Düşünün: Dağlarda, karakollarda, köylerde pusuya düşen evlatlarımız; bombalı tuzaklarda, kahpe kurşunlarda toprağa düşen yiğitlerimiz. Onların anneleri, babaları, eşleri, yetimleri... Her 10 Kasım'da, her gaziler gününde "Vatan sağ olsun" diye gözyaşı dökenler. Şimdi, o katillerin başının "muhatap" alınması, "yapıcı görüşme" diye pazarlanması, bu yaraları yeniden kanatmıyor mu? Edirnekapı Şehitliği'nde toplanan şehit aileleri, "Şehitler mezardan kalkmadıkça, gazilerin uzuvları yerine gelmedikçe, terörist başının affı veya ev hapsi kabul edilemez" diye haykırıyor.

Amasya'dan, Afyon'dan, İstanbul'a kadar şehit aileleri tedirgin. "Şehitlerimizi huzursuz etmeyin"
Aileler, "PKK yine silah bırakmaz, yeni şehitler doğar" korkusuyla şüphe duyuyor; Cumhurbaşkanı Erdoğan'ın "Şehitlerin ruhunu muazzep etmeyeceğiz" sözüne sarılıyor ama tedirgin.

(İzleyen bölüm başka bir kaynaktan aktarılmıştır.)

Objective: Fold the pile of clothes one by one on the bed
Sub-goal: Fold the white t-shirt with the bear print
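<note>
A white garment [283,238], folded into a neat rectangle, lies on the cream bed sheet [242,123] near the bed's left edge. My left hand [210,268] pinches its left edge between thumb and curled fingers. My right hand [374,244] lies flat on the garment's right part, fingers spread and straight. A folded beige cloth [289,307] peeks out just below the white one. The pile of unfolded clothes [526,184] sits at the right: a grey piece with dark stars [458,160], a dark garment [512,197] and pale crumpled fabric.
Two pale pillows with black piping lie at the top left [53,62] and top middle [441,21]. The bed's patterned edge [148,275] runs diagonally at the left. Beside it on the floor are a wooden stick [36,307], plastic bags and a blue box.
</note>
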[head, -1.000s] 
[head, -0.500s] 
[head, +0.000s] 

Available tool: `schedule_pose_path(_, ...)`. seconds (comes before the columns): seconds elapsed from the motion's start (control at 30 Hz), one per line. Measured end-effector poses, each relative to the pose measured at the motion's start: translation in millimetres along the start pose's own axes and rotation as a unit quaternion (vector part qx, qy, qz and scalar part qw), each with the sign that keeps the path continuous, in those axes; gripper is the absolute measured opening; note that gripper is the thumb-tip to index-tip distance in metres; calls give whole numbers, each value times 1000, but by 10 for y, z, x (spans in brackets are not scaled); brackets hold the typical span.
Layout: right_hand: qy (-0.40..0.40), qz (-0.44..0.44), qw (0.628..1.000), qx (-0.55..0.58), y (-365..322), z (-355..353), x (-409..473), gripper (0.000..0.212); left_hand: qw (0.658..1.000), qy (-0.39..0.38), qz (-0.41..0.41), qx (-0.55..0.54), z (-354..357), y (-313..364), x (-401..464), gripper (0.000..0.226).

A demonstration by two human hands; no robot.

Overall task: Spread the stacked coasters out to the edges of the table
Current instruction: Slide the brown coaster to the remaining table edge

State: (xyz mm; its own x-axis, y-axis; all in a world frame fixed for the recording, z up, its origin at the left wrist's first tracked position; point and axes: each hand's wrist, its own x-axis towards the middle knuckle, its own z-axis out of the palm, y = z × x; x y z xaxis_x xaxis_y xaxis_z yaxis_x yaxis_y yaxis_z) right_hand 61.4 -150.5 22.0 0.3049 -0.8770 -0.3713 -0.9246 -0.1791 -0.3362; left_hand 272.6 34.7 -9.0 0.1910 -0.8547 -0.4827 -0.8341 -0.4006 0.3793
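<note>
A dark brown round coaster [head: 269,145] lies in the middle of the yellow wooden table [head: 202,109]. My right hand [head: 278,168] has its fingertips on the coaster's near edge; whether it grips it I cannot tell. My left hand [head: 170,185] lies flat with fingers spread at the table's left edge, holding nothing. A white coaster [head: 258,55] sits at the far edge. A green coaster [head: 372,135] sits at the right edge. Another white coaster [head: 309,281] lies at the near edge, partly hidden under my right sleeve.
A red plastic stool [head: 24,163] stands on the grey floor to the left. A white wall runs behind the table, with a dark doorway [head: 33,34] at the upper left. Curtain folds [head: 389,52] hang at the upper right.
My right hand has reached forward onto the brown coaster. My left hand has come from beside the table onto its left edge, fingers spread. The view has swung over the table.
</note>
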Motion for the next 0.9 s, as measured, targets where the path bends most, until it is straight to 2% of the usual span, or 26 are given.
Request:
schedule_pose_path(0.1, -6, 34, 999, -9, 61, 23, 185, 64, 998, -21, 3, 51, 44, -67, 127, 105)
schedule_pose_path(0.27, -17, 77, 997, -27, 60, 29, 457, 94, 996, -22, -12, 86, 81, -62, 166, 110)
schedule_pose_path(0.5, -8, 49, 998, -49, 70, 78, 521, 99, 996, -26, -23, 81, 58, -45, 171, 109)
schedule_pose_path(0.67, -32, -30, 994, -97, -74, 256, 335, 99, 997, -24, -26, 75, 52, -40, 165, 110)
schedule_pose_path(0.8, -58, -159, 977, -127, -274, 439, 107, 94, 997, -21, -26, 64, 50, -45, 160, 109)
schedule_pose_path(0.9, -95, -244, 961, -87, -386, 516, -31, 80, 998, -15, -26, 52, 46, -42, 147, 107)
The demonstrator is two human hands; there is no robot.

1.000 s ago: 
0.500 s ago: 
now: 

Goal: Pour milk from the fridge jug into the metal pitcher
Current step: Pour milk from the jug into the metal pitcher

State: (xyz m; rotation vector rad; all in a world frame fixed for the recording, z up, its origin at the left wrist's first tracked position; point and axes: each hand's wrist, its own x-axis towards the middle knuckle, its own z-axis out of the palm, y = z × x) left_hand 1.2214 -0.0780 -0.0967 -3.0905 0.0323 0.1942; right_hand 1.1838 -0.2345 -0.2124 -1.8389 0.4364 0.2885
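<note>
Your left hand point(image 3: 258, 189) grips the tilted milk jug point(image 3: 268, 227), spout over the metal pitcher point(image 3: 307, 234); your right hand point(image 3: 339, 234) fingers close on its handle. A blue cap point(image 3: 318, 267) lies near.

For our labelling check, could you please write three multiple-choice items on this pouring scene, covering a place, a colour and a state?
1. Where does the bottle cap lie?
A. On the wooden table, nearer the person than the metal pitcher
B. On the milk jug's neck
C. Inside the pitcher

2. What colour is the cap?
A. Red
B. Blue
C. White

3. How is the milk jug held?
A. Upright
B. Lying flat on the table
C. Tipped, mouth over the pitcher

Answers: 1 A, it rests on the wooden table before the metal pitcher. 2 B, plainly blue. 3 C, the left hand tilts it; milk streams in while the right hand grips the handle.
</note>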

Siyasi hesaplar, stratejik kazanımlar elbette önemli. Terörsüz bir Türkiye, hepimizin hayali. Ama bu hayali, şehit kanları üzerine kurmak? Elebaşı Öcalan gibi bir figürün "fikirleri"ni tartışmak, mağdurları yok saymak değil mi? Komisyonun nihai raporu, 28 Kasım'a kadar teklifleri topluyor; bugün masaya yatırılacak tutanaklar, şeffaflık vaadiyle geliyor.

Lakin, bu şeffaflık şehit ailelerini de kapsamalı. Onların sesine kulak vermeli, yaraları sarılmalı. Yoksa "kardeşlik" lafta kalır.

Ey siyasetçiler, ey komisyon üyeleri: Barışın mimarları olun, ama unutmayın, en büyük mimar şehitlerimizdir. Onların huzurunu bozmadan, adaleti gözeterek yürüyün bu yolda. Yoksa, terörsüz Türkiye değil, vicdansız bir Türkiye doğar. Vatan sağ olsun... Ama lütfen, şehit evlatlarımızın ruhu da huzur bulsun.